Il materiale deve essere diviso da altri rifiuti e poi si potrà procedere all’abbruciamento direttamente sull’arenile, effettuando la raccolta ed allontanamento in discarica dei rifiuti trovati.

"Il materiale ligneo da bruciare - come spiegato nell'ordinanza - dovrà essere privato da tutto il materiale estraneo (carta, plastica, gomme, alghe, foglie, ecc.), che dovrà essere gestito nel rispetto della normativa sui rifiuti, nell'ambito della gestione dei rifiuti urbani; il medesimo non dovrà contenere materiale legnoso lavorato o con evidenti segni di inquinamento. Qualora sia presente tale materiale dovrà essere allontanato e gestito nel rispetto della normativa sui rifiuti".

I cumuli dovranno essere divisi in cataste di piccole dimensioni, inferiori a tre metri, possibilmente asciutti o con bassa umidità per limitare la produzione di fumo e ogni catasta dovrà essere predisposta in modo da garantire una corretta ossigenazione per ridurre al minimo il rischio di combustioni incomplete. Non dovranno essere utilizzati materiali di innesco tossici per l'ambiente se non nelle quantità indispensabili per l'accensione e le operazioni dovranno essere effettuate in condizioni di vento favorevole all'allontanamento dei fumi dal centro abitato e costantemente sorvegliate per permettere l'immediato spegnimento in caso di pericolo per la popolazione o i luoghi circostanti.

"Prima dell'accensione di una nuova catasta occorrerà attendere il completo e naturale spegnimento della precedente. Quindi non sarà possibile la presenza contemporanea di più roghi nello stesso luogo o in luoghi vicini e  dovrà essere garantito il contenimento delle ceneri prodotte, in modo da limitarne la dispersione- prosegue la prima cittadina - A tal fine sarà preferibile la formazione delle cataste su piazzali in cemento o in terra 'extra battuta' al fine di favorire la rimozione delle ceneri che dovranno essere gestite come rifiuti. Se tale operazione verrà effettuata sul suolo, per eliminare i residui della combustione, dopo lo spegnimento dovrà essere rimossa una porzione adeguata di suolo, da trattare anch'esso nell'ambito della normativa dei rifiuti".

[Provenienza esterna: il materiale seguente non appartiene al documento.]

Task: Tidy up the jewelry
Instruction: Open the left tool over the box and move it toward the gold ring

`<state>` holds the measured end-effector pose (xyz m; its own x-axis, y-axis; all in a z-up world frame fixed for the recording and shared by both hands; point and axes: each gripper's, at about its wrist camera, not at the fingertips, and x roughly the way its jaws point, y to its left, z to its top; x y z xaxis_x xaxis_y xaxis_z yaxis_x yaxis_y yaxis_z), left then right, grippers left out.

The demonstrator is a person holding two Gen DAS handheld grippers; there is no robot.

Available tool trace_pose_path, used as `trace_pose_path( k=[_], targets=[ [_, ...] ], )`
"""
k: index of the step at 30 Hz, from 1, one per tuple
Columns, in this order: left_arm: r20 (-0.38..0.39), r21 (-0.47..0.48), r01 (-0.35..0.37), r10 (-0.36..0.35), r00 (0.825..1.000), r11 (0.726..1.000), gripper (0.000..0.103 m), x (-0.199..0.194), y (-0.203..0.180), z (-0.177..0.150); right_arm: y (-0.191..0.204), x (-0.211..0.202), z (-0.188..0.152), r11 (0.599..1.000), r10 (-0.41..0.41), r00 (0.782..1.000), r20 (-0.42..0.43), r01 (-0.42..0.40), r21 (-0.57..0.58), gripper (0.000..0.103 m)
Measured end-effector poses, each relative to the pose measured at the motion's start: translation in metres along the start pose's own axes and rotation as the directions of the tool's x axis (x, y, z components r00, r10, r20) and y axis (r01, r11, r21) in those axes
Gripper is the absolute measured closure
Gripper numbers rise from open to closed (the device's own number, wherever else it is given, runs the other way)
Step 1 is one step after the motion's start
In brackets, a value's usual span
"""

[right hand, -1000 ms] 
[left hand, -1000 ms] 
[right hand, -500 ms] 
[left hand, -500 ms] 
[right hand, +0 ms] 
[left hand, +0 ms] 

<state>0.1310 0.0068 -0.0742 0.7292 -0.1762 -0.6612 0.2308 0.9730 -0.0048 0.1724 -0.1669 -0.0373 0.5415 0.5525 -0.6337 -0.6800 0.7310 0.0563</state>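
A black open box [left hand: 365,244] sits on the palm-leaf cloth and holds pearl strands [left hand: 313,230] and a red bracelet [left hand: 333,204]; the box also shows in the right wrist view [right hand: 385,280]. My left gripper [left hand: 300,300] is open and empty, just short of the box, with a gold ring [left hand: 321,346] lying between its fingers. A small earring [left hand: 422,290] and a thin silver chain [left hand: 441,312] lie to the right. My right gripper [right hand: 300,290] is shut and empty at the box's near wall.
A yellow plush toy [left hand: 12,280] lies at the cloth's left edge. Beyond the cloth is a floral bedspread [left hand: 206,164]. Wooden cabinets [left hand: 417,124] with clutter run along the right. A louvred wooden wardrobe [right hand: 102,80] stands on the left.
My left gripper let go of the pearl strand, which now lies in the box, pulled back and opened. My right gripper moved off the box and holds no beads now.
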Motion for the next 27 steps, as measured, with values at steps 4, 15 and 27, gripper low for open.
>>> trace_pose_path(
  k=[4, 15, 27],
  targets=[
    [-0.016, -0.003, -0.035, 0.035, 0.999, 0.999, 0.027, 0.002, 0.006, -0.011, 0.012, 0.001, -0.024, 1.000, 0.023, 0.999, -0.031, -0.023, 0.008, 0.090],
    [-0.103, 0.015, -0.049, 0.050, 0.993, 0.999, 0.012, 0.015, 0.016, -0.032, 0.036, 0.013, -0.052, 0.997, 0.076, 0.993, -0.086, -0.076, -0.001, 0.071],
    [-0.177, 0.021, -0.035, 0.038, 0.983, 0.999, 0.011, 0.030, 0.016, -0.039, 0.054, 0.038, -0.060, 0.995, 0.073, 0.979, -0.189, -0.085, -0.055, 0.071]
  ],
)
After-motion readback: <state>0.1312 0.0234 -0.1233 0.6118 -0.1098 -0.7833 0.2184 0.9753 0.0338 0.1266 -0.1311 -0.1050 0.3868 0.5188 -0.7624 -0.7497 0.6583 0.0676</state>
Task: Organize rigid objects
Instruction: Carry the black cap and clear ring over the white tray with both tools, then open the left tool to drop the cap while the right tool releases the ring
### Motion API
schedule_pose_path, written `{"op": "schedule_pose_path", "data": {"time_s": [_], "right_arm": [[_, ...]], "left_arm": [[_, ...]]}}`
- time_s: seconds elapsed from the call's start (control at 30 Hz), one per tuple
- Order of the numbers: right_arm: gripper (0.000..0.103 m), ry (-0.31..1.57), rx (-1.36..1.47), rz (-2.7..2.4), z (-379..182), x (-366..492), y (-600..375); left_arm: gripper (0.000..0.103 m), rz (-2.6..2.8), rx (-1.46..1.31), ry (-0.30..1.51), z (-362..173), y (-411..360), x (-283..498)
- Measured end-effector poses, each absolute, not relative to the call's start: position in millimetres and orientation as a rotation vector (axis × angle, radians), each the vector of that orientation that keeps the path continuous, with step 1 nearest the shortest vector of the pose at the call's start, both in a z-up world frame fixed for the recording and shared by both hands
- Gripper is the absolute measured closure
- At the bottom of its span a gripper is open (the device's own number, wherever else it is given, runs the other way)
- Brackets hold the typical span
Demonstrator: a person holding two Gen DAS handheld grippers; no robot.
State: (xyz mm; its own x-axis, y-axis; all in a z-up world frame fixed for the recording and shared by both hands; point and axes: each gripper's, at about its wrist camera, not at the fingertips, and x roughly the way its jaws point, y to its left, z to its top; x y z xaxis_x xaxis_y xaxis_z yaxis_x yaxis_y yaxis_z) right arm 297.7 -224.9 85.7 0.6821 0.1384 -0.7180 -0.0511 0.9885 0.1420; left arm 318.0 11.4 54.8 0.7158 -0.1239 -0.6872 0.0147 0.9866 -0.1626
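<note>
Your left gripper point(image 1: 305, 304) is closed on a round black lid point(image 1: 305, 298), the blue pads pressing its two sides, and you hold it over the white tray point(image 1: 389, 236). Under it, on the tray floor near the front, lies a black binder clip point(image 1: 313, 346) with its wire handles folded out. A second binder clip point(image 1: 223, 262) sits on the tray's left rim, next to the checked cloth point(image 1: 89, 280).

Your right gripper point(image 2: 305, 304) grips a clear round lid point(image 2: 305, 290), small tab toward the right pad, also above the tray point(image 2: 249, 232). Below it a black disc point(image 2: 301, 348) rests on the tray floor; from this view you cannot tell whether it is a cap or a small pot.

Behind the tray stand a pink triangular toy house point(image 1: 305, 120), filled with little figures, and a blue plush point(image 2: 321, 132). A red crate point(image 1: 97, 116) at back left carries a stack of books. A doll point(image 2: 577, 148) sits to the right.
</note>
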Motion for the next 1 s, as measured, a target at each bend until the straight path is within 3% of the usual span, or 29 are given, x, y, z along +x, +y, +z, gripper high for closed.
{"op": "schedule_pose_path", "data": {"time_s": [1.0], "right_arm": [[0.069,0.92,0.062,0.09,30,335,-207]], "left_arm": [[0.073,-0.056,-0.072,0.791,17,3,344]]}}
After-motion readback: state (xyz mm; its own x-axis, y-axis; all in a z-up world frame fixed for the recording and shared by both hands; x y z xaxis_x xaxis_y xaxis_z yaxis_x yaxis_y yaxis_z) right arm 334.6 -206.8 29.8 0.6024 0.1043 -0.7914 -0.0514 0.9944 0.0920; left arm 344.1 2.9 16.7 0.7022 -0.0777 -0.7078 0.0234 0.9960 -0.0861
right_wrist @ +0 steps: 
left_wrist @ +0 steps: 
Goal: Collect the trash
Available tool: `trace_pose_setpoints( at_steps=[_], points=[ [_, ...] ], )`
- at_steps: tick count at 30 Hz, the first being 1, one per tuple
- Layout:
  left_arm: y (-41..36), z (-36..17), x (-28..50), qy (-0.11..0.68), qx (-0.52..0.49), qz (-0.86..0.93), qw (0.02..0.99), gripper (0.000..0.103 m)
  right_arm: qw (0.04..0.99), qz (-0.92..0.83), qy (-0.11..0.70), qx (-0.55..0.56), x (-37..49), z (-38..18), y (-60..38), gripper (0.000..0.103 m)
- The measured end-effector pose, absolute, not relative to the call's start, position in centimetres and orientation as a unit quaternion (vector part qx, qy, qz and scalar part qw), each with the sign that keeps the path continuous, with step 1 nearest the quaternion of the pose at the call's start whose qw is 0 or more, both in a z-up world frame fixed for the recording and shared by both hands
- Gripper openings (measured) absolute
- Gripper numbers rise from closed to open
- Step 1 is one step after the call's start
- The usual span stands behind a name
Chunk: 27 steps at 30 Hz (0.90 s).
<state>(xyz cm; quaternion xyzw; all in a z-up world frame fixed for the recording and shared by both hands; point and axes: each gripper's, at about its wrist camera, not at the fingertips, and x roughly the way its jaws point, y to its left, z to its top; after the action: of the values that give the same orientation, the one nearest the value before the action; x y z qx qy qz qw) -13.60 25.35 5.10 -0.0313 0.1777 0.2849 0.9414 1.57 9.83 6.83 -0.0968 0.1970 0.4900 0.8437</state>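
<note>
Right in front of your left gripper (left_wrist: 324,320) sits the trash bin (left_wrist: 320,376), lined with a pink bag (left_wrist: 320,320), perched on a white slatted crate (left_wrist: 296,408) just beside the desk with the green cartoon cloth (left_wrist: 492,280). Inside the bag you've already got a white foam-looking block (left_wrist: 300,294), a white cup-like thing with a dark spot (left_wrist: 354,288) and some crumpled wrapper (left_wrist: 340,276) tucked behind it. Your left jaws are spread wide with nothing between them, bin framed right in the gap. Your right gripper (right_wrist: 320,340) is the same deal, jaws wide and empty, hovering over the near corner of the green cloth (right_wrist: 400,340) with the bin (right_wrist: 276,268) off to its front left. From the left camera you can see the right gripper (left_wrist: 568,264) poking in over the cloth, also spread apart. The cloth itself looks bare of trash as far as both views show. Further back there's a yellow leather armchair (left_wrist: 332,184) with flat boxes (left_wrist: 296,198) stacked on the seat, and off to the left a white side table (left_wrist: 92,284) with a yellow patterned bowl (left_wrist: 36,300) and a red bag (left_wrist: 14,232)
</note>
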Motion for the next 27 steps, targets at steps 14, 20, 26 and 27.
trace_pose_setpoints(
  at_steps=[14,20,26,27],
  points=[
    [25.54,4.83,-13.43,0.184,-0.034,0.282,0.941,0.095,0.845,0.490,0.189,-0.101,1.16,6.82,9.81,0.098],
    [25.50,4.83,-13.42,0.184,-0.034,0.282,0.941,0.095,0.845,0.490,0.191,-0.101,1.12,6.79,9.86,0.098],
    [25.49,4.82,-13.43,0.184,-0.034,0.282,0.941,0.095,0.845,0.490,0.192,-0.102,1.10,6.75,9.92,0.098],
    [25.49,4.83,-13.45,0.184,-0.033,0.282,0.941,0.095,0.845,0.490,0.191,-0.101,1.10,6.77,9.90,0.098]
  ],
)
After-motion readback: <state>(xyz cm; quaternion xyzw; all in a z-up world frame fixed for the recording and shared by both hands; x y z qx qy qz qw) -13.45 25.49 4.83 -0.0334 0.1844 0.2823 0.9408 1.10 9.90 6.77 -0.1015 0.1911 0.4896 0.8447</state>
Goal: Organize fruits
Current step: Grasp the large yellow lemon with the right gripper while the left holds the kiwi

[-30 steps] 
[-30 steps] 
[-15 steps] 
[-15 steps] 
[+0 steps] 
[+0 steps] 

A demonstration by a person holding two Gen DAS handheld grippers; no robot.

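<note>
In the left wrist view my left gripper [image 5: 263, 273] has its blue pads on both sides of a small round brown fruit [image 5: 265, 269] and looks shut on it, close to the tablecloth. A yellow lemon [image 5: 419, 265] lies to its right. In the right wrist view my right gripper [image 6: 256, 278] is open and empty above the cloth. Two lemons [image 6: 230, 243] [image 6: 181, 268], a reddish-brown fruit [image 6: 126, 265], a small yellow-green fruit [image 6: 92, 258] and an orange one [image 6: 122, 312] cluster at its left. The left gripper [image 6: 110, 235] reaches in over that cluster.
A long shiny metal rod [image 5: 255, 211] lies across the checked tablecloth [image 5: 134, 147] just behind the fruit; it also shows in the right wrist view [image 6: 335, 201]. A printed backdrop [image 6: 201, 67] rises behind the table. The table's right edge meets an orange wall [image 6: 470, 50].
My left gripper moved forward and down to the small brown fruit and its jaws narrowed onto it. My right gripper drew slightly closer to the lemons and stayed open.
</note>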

Le ceneri e i residui prodotti dalla combustione inoltre dovranno essere raccolte negli scarrabili allestiti sulle spiagge comunali da ATA come da accordi con il comune.

E' vietato a chiunque il conferimento del materiale vegetale e delle ceneri o residui prodotti dalla combustione nei cassonetti per il conferimento dei rifiuti urbani. La violazione del divieto sarà sanzionata a termini di legge e di regolamento.